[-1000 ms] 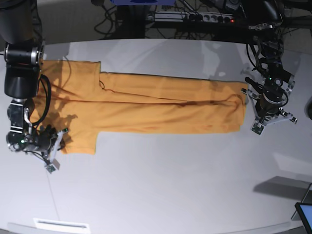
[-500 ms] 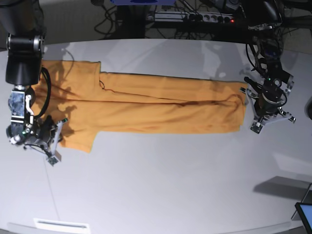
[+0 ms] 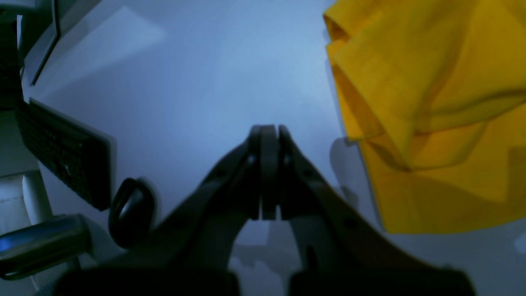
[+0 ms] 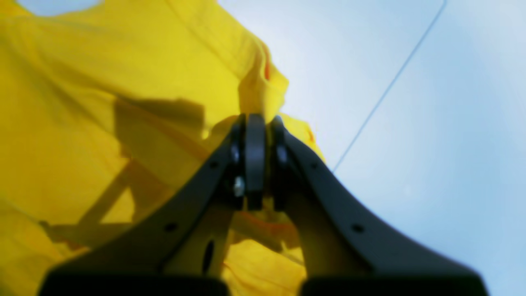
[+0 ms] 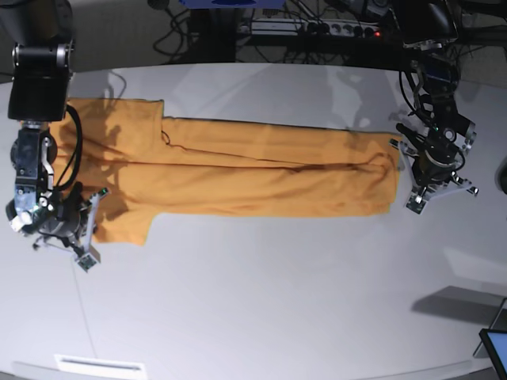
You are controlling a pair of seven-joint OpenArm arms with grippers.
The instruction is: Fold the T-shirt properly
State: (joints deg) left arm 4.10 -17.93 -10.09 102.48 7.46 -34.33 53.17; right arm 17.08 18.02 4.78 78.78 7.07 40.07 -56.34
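Note:
The orange-yellow T-shirt [image 5: 238, 170] lies lengthwise across the white table [image 5: 277, 293], its long sides folded in. At its left end, my right gripper [image 4: 255, 119] is shut on the T-shirt's sleeve edge [image 4: 263, 90], and the pinched cloth rises in a small peak above the tips. In the base view this right gripper [image 5: 89, 226] sits at the lower left sleeve [image 5: 127, 222]. My left gripper [image 3: 269, 129] is shut with nothing in it, over bare table just off the T-shirt's folded hem end [image 3: 431, 102]. From above, the left gripper [image 5: 428, 172] stands beside that right end.
A black keyboard [image 3: 61, 156] and a mouse [image 3: 131, 211] lie off the table's side by the left arm. A thin dark line [image 4: 386, 90] crosses the table near the right gripper. Cables and a power strip [image 5: 317, 28] run behind the table. A screen corner [image 5: 495, 348] shows at lower right.
The right gripper has moved toward the table's far side, taking the sleeve's lower edge with it. The left arm has stayed in place.

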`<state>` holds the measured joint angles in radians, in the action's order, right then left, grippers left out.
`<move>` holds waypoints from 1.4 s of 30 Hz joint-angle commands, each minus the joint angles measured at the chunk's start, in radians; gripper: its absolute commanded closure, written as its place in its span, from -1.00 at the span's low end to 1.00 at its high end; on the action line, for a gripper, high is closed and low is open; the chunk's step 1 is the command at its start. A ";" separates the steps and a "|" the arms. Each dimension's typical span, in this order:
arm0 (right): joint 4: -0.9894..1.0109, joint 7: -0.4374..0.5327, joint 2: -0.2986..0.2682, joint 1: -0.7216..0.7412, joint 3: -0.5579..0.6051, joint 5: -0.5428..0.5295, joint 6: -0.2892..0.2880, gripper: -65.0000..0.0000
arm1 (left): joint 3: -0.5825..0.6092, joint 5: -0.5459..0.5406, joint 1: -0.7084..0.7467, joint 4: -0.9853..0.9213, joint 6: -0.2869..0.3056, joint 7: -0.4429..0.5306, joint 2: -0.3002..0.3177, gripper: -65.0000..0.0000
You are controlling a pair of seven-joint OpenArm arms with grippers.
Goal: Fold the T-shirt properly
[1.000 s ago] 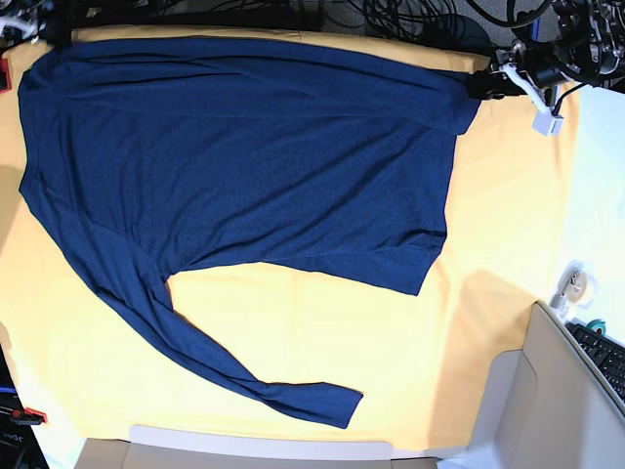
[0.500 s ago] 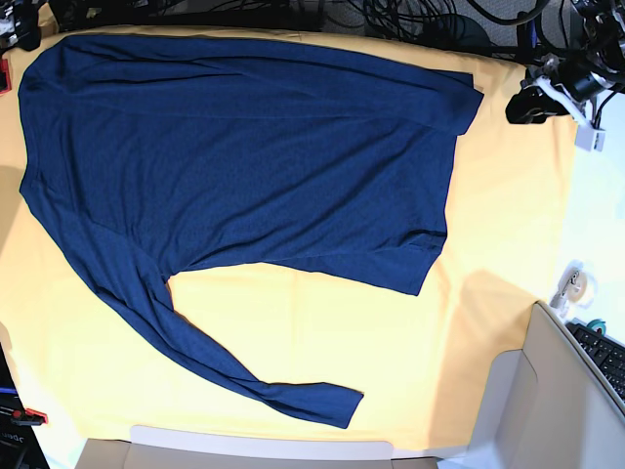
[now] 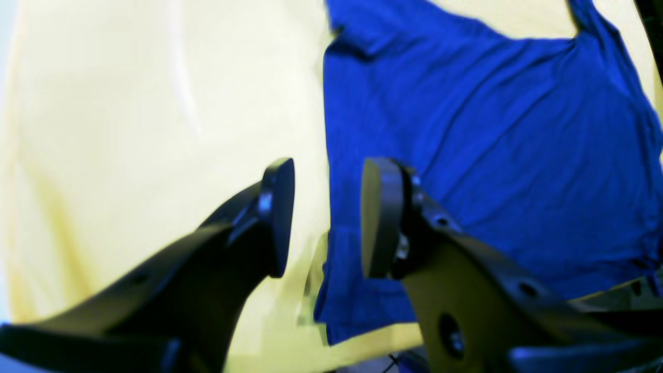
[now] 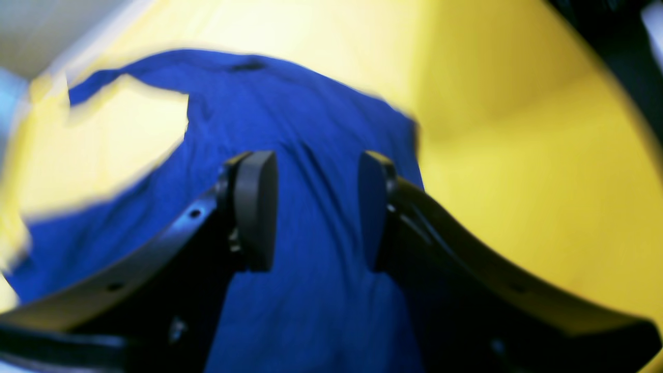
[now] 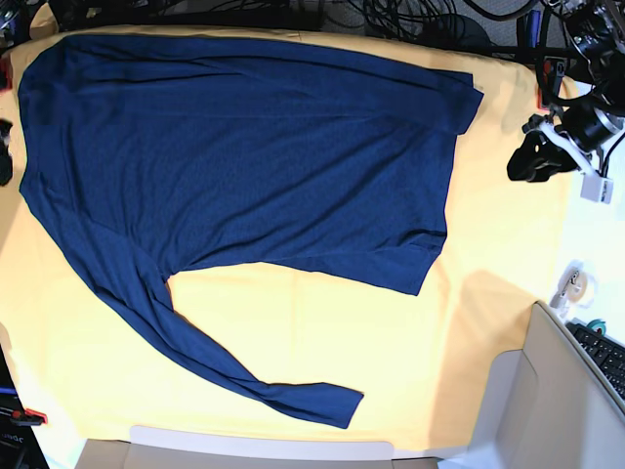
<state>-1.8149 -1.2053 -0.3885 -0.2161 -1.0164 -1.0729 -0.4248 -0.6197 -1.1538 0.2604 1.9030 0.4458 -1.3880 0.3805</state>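
The dark navy T-shirt point(image 5: 244, 147) lies spread flat on the yellow table cloth point(image 5: 293, 342), one long sleeve point(image 5: 195, 352) trailing toward the front edge. My left gripper point(image 5: 532, 156) hangs over bare cloth to the right of the shirt's top right corner, apart from it. In the left wrist view my left gripper point(image 3: 323, 217) is open with nothing between its fingers, and the T-shirt's point(image 3: 492, 155) edge lies below. My right gripper point(image 4: 316, 207) is open and empty above the T-shirt point(image 4: 311, 311). In the base view it shows only as a dark shape point(image 5: 4, 156) at the left edge.
A grey box point(image 5: 547, 401) and a keyboard point(image 5: 604, 357) stand at the front right. A small white roll point(image 5: 576, 285) lies by the cloth's right edge. Cables point(image 5: 410, 15) run along the back.
My left gripper has drawn away from the shirt's top right corner, right and forward. My right gripper has left the top left corner and moved down the left edge. The shirt lies still.
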 commanded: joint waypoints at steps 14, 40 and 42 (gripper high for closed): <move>0.913 0.092 -0.307 0.719 0.503 0.569 -0.273 0.23 | 0.111 -0.015 -0.003 0.013 0.002 0.028 0.013 0.33; 1.116 0.354 -0.201 0.737 0.473 0.949 -0.273 0.23 | 0.111 -0.015 0.001 0.013 0.002 0.022 0.015 0.33; 1.118 0.376 -0.186 0.719 0.454 0.966 -0.273 0.23 | 0.110 -0.015 0.003 0.013 0.002 0.022 0.015 0.33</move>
<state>-0.6903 -0.8104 -0.5591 0.4873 -0.5629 -0.1249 -0.6945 -0.5037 -1.1522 0.2661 1.9007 0.4458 -1.3731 0.3779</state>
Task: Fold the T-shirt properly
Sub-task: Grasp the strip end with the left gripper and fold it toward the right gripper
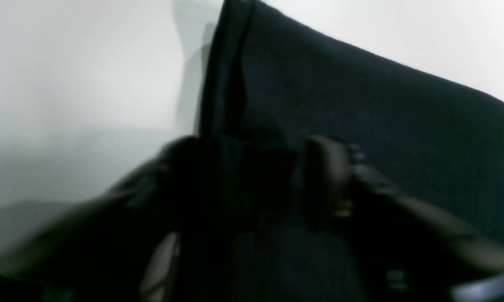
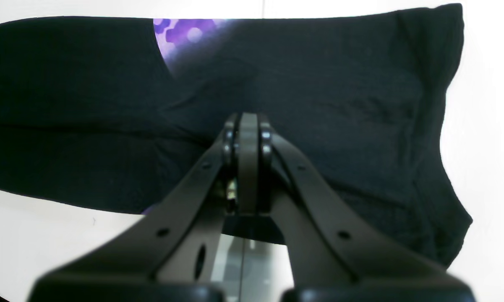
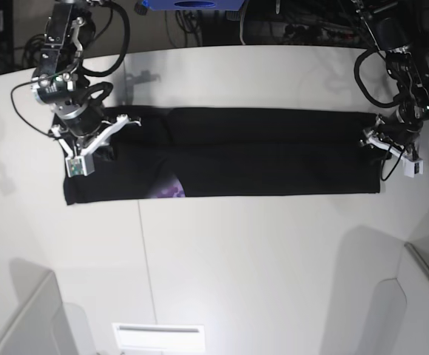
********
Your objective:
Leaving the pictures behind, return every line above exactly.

Written response:
[-1000 ms] 
[-500 ms] 
[+0 ms] 
[+0 ms] 
[+0 ms] 
You are controlling a pair of seven-joint OpenArm arms with grippers.
The instruction is: Fold the T-shirt properly
State: (joints deg) left arm 4.10 -17.93 -10.09 102.48 7.46 -34.33 53.17; right arm 17.08 18.02 4.78 78.78 7.07 40.07 -56.34
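Note:
The orange-yellow T-shirt [image 5: 238, 170] lies lengthwise across the white table [image 5: 277, 293], its long sides folded in. At its left end, my right gripper [image 4: 255, 119] is shut on the T-shirt's sleeve edge [image 4: 263, 90], and the pinched cloth rises in a small peak above the tips. In the base view this right gripper [image 5: 89, 226] sits at the lower left sleeve [image 5: 127, 222]. My left gripper [image 3: 269, 129] is shut with nothing in it, over bare table just off the T-shirt's folded hem end [image 3: 431, 102]. From above, the left gripper [image 5: 428, 172] stands beside that right end.
A black keyboard [image 3: 61, 156] and a mouse [image 3: 131, 211] lie off the table's side by the left arm. A thin dark line [image 4: 386, 90] crosses the table near the right gripper. Cables and a power strip [image 5: 317, 28] run behind the table. A screen corner [image 5: 495, 348] shows at lower right.
The right gripper has moved toward the table's far side, taking the sleeve's lower edge with it. The left arm has stayed in place.
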
`<state>` holds the measured joint angles in radians, in the action's order, right then left, grippers left out.
`<move>` holds waypoints from 1.4 s of 30 Hz joint-angle commands, each minus the joint angles measured at the chunk's start, in radians; gripper: its absolute commanded closure, written as its place in its span, from -1.00 at the span's low end to 1.00 at its high end; on the action line, for a gripper, high is closed and low is open; the chunk's step 1 is the command at its start. A ";" separates the steps and a "|" the arms. Each dimension's typical span, in this order:
arm0 (right): joint 4: -0.9894..1.0109, joint 7: -0.4374..0.5327, joint 2: -0.2986..0.2682, joint 1: -0.7216..0.7412, joint 3: -0.5579..0.6051, joint 5: -0.5428..0.5295, joint 6: -0.2892..0.2880, gripper: -65.0000..0.0000
arm1 (left): joint 3: -0.5825..0.6092, joint 5: -0.5459..0.5406, joint 1: -0.7084..0.7467, joint 4: -0.9853..0.9213, joint 6: -0.2869..0.3056, joint 7: -0.4429..0.5306, joint 2: -0.3002..0.3177, gripper: -65.0000..0.0000
You are controlling a pair of seven-joint OpenArm arms with grippers.
Goal: Fold the T-shirt properly
[1.000 s ago] 
[0.500 s ago] 
[now] 
[now] 
[now] 
<state>-1.8149 -1.2053 -0.3885 -0.2161 -1.0164 -1.0729 -0.4248 -0.6197 -1.1538 0.2604 1.9030 0.4458 -1.3880 0.3805</state>
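The dark navy T-shirt point(image 5: 244, 147) lies spread flat on the yellow table cloth point(image 5: 293, 342), one long sleeve point(image 5: 195, 352) trailing toward the front edge. My left gripper point(image 5: 532, 156) hangs over bare cloth to the right of the shirt's top right corner, apart from it. In the left wrist view my left gripper point(image 3: 323, 217) is open with nothing between its fingers, and the T-shirt's point(image 3: 492, 155) edge lies below. My right gripper point(image 4: 316, 207) is open and empty above the T-shirt point(image 4: 311, 311). In the base view it shows only as a dark shape point(image 5: 4, 156) at the left edge.
A grey box point(image 5: 547, 401) and a keyboard point(image 5: 604, 357) stand at the front right. A small white roll point(image 5: 576, 285) lies by the cloth's right edge. Cables point(image 5: 410, 15) run along the back.
My left gripper has drawn away from the shirt's top right corner, right and forward. My right gripper has left the top left corner and moved down the left edge. The shirt lies still.
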 commanded: joint waypoints at steps 14, 40 and 42 (gripper high for closed): <move>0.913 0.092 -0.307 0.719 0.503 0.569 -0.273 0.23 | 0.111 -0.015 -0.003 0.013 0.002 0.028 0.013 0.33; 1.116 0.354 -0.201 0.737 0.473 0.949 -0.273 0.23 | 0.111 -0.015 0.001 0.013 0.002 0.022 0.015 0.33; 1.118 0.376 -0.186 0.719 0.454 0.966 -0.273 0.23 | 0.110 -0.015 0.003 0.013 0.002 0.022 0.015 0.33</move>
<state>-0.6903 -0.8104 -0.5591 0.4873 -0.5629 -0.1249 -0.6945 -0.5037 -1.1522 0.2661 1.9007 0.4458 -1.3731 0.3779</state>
Task: Fold the T-shirt properly
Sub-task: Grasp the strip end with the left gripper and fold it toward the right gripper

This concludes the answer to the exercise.